| EXERCISE MATERIAL |
· · · · ·

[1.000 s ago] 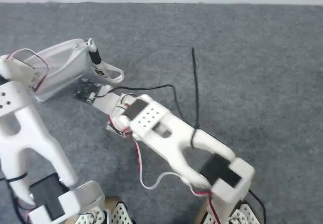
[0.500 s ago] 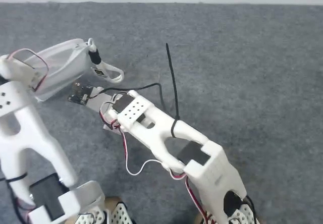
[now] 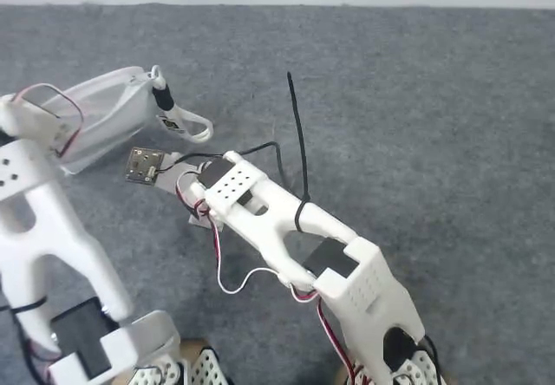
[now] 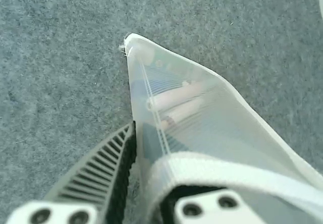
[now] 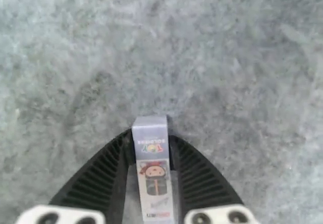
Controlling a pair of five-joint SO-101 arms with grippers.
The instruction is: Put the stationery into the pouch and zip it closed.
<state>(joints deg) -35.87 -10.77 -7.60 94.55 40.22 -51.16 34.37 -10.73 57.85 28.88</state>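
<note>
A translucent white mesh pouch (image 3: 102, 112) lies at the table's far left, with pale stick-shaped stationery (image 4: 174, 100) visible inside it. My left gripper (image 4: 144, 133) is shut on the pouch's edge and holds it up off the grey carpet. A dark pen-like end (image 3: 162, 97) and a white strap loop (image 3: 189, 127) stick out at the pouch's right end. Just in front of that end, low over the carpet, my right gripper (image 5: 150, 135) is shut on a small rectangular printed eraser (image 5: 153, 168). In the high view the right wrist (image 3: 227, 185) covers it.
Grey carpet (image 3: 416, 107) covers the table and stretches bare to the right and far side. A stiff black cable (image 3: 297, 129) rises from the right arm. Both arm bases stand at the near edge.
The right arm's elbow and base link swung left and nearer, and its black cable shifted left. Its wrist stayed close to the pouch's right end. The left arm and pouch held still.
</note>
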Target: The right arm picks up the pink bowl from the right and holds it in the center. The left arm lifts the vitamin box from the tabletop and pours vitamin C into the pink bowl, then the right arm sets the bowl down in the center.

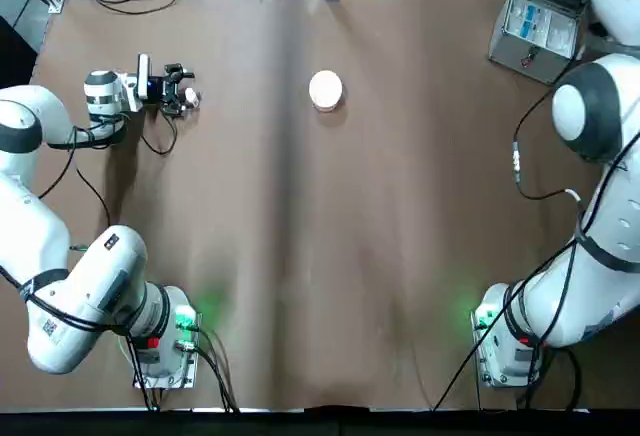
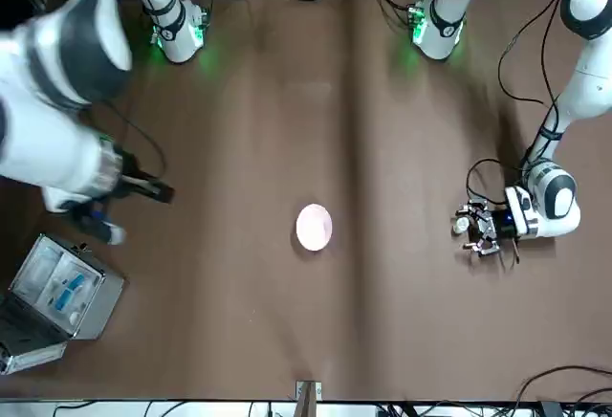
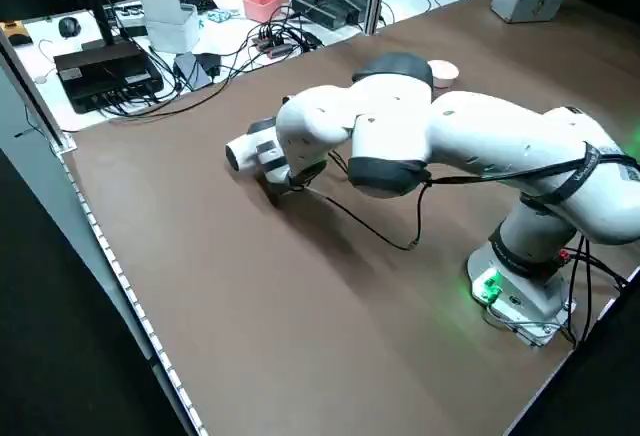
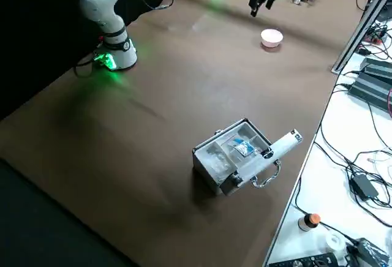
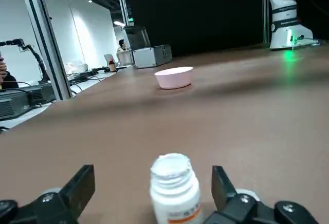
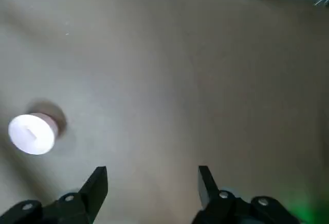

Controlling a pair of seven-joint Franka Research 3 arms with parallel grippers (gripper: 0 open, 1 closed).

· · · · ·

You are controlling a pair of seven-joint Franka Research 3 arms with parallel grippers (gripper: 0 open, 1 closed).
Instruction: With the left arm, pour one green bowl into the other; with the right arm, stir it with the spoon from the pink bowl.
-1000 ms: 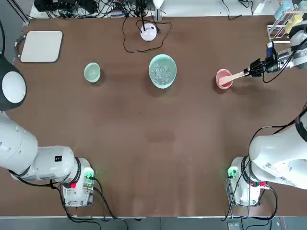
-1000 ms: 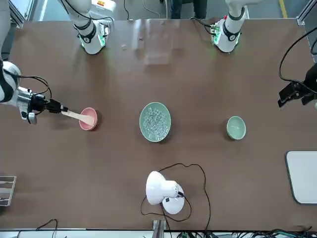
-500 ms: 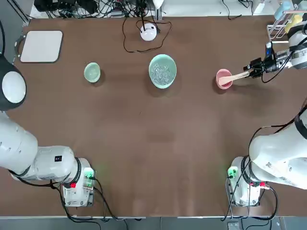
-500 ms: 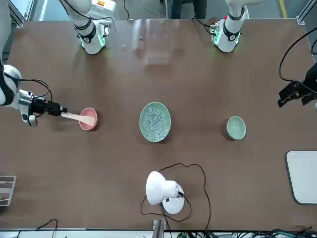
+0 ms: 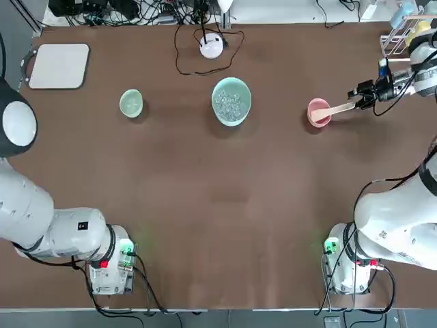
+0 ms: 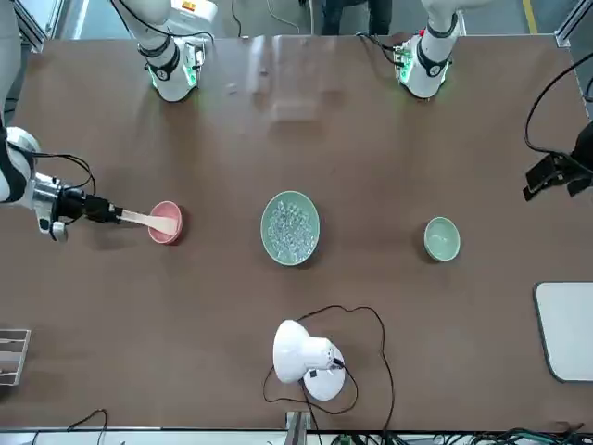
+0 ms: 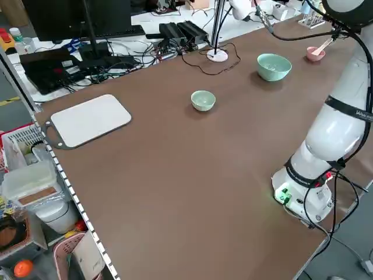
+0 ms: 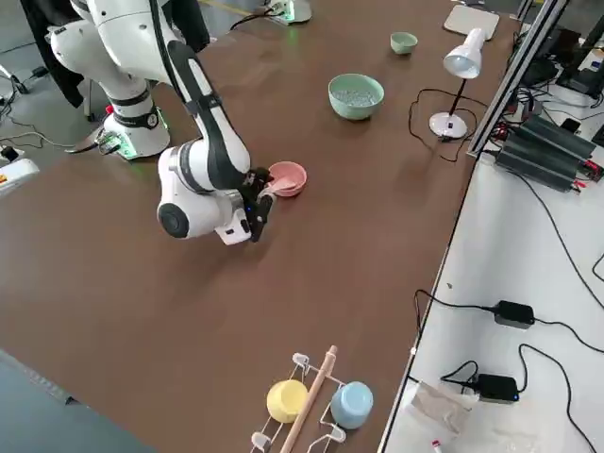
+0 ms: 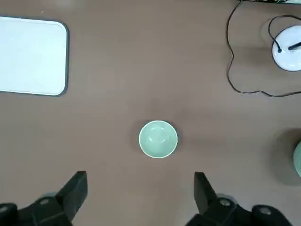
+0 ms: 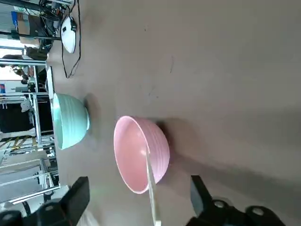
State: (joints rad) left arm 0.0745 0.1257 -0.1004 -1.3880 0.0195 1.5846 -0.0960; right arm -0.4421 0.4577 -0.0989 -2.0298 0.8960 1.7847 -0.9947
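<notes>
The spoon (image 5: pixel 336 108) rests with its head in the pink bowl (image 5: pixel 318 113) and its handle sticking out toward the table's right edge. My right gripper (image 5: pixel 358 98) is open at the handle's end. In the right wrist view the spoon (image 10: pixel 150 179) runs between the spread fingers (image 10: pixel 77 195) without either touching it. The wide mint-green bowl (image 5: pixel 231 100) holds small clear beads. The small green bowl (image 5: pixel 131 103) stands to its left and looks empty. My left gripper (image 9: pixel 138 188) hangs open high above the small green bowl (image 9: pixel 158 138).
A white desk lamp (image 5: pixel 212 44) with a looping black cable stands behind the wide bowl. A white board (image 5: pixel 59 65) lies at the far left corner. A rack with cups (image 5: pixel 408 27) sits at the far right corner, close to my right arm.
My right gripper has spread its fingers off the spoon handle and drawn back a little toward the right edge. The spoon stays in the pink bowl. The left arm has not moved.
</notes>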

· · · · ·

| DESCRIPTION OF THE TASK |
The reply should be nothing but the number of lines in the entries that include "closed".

| TASK ANSWER |
3